Dia yang baru saja kembali dari mengantar minuman ke pelanggan, hanya tersenyum tipis menanggapi pertanyaan itu.

"Awalnya sih ngobrol sebagai tanda terima kasih, tapi kita lihat aja nanti Kak Eli, mereka selanjutnya gimana." Itu Marsha yang menimpali.

Gadis berwajah oriental itu, berlalu meletakkan celemek yang seharian dipakainya sambil memberikan tatapan mengejek pada Chika.

Lagi-lagi, dia hanya tersenyum simpul menanggapi ucapan dari rekannya itu.

Dia lebih memilih untuk meneguk air putih dari botol minum yang ia letakkan di samping kasir.

"Jumat kemarin, dia antar gue. Sabtunya gue main sama dia."

Ada mimik keterkejutan yang dilempar kedua orang yang ada di sana. Dia hanya terkekeh geli mendapati itu. Mungkin memang mereka terlalu terkejut atas pendekatan yang terlihat begitu cepat di antara dirinya dan pria yang menjadi objek perbincangan mereka sedari tadi.

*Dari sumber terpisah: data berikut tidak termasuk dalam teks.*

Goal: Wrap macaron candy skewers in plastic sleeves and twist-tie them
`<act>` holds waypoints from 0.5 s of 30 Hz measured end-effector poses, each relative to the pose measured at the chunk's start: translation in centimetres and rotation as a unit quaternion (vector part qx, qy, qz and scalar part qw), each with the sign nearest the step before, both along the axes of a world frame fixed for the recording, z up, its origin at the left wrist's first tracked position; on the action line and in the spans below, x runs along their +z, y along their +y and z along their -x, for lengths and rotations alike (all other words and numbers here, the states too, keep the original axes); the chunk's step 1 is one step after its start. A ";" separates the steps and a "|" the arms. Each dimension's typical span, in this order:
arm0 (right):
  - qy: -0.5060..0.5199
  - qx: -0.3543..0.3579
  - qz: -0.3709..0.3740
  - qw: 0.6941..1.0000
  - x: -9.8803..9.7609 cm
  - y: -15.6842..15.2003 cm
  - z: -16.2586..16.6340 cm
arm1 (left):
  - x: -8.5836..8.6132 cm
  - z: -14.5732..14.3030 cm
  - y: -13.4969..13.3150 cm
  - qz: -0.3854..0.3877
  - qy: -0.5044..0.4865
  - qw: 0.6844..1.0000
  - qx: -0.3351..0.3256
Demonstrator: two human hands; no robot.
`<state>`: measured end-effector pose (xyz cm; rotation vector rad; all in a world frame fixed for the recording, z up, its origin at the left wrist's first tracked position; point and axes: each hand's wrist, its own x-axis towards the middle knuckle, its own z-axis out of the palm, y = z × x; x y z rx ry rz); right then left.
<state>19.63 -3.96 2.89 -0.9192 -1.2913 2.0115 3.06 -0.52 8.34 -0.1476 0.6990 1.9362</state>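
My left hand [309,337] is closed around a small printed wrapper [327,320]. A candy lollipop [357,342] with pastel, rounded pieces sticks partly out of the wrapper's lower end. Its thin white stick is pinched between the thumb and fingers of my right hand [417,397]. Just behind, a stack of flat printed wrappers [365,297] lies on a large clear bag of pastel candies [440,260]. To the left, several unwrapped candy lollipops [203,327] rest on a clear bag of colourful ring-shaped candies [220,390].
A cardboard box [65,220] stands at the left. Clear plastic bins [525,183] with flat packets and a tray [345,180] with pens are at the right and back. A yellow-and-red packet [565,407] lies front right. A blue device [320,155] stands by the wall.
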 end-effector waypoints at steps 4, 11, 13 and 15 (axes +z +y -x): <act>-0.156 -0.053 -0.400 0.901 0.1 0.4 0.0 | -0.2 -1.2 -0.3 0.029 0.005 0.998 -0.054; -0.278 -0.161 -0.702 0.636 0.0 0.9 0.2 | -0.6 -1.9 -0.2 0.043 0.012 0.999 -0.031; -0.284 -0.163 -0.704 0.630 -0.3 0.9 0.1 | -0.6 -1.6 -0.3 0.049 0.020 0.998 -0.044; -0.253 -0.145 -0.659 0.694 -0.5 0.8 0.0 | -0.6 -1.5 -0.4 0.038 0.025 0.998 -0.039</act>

Dia pun juga tak paham, mengapa bisa menerima laki-laki itu dengan mudahnya. Laki-laki yang pertama kali ia temui di parkiran untuk menukar uang.

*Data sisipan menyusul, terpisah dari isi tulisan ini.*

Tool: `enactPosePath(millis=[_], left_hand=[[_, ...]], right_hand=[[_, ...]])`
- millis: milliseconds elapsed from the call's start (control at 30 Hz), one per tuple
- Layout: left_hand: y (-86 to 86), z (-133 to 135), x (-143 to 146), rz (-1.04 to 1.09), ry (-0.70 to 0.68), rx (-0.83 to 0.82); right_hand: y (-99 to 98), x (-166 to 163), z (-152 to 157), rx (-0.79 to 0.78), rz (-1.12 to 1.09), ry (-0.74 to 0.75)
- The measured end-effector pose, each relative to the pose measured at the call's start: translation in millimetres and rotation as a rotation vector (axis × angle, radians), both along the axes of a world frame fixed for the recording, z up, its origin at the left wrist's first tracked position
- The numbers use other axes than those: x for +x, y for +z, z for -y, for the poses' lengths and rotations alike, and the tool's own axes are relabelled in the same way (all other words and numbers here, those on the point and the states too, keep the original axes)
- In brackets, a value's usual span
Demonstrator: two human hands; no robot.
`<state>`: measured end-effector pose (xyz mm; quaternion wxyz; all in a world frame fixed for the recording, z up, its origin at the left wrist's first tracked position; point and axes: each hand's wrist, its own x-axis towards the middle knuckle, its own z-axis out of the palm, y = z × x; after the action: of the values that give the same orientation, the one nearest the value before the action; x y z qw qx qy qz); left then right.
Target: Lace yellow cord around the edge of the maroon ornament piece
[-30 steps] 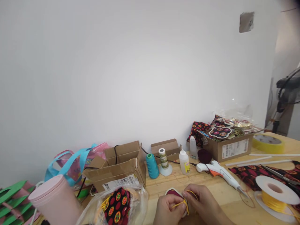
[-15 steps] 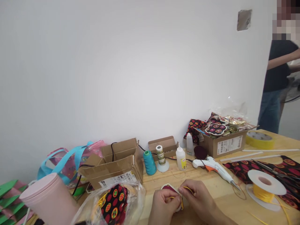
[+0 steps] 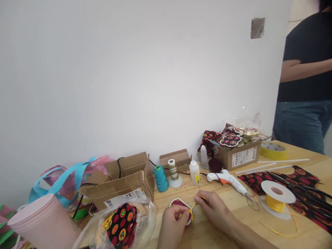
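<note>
Tagger: Since half a second ago the right hand (image 3: 215,211) has drawn away from the left hand (image 3: 171,224), and a person in a dark shirt (image 3: 306,69) has stepped closer at right.
Checker: Fingers?
Tagger: Right fingers (image 3: 198,199) pinch the yellow cord (image 3: 192,206). Left fingers (image 3: 185,216) pinch the maroon patch (image 3: 178,204), held low over the surface (image 3: 233,221) at its near edge.
Checker: Tips?
Tagger: I'd keep the cord taut and snug to the patch rim. The cord runs lower-left to upper-right. The patch's long axis looks roughly left-right, face up.
Checker: Nearby?
Tagger: Cord spool (image 3: 276,199) and glue gun (image 3: 228,179), off right.
</note>
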<state>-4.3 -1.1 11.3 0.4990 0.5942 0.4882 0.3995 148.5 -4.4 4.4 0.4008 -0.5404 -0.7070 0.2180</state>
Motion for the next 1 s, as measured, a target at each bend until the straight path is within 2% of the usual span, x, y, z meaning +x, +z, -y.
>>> enactPosePath(millis=[267,500,633,767,1000], left_hand=[[2.7,-2,-3,-0.048,0.019,0.018],[-7.0,-3,0,-0.059,-0.028,0.014],[-9.0,-1,3,-0.031,-0.069,0.006],[-3.8,2,2,0.004,-0.065,-0.006],[-3.5,2,1,0.02,-0.082,-0.059]], right_hand=[[0.1,-2,2,-0.04,-0.051,0.005],[-2.0,-5,-6,-0.154,-0.292,-0.015],[-8.1,-5,-9,-0.142,-0.286,-0.06],[-13.8,-2,-10,-0.126,-0.261,-0.072],[-8.1,-3,-6,-0.12,-0.262,-0.009]])
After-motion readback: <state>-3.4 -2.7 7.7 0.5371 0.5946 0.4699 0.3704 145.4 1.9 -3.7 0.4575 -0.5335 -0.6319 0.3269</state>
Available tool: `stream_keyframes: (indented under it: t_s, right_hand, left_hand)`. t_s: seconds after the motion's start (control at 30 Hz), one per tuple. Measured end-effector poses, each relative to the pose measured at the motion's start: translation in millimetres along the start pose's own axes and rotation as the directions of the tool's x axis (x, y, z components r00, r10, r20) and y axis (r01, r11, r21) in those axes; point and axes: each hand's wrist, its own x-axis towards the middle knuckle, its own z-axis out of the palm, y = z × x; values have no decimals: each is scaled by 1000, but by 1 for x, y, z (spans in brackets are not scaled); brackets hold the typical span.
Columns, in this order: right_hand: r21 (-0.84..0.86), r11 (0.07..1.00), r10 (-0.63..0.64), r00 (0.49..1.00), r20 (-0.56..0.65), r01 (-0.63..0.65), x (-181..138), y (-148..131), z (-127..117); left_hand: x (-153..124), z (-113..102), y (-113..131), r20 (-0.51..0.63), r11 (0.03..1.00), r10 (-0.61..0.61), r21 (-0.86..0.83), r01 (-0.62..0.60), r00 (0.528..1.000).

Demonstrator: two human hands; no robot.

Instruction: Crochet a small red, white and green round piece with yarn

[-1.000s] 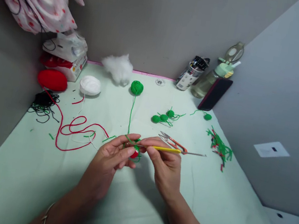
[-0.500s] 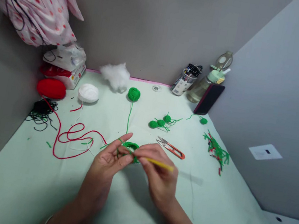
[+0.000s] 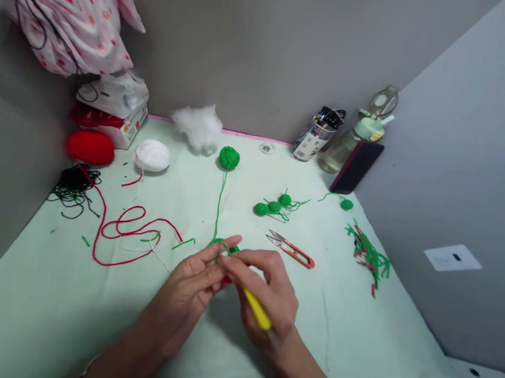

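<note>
My left hand (image 3: 196, 276) is closed on a piece of green crochet work (image 3: 233, 249), which is mostly hidden behind the fingers; a bit of red shows below it. Between the fingers of my right hand (image 3: 272, 289) is a crochet hook with a yellow handle (image 3: 259, 309), its tip at the crochet work and hidden. A strand of green yarn (image 3: 220, 203) runs from the green yarn ball (image 3: 229, 158) down to my left hand. Thread snips (image 3: 291, 248) with orange handles lie just beyond my right hand.
At the left sit a red yarn ball (image 3: 90, 147), a white yarn ball (image 3: 152, 155) and tangled black yarn (image 3: 73, 185). White stuffing (image 3: 199, 127) lies at the back. Small green crocheted balls (image 3: 274, 207) and green scraps (image 3: 370, 254) are on the right, below a leaning phone (image 3: 357, 168).
The hook's handle has swung from nearly level to slanting down toward me. My hands have turned, and the green work is now more covered by my fingers.
</note>
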Motion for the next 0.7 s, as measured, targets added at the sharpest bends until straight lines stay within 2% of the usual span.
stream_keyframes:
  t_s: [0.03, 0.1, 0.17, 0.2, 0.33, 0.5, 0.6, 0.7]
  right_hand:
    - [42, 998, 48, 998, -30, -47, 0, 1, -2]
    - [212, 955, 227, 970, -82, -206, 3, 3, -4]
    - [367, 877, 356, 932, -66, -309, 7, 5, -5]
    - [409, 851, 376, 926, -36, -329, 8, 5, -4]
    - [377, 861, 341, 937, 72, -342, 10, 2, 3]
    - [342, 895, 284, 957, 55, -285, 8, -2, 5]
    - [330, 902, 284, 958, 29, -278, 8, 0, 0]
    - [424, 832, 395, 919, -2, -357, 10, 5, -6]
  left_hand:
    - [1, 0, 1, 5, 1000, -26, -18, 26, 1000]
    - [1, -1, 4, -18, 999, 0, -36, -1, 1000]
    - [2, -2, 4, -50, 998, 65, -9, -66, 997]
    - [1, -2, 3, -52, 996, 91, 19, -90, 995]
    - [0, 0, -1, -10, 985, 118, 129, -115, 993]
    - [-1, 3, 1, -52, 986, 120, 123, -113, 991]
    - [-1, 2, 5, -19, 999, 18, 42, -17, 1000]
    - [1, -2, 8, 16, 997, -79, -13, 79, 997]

"Sejauh itu?" Tanya Marsha masih dalam keterkejutannya.

Chika mengangkat kedua bahunya ragu. Matanya menoleh ke arah meja yang kursinya diisi seseorang yang sedang dibicarakan.

"Tutur katanya lembut, lakunya agung, gue suka."

"Lo suka gue, Chik?"

Mereka bertiga kompak berdecak setelah mendengar pertanyaan dari laki-laki yang baru saja berdiri ambang pintu dapur.

"Yeuu... laku agung, bukan Adigung Adiguna." Protes Eli sambil melempar celemek yang barusan ia copot.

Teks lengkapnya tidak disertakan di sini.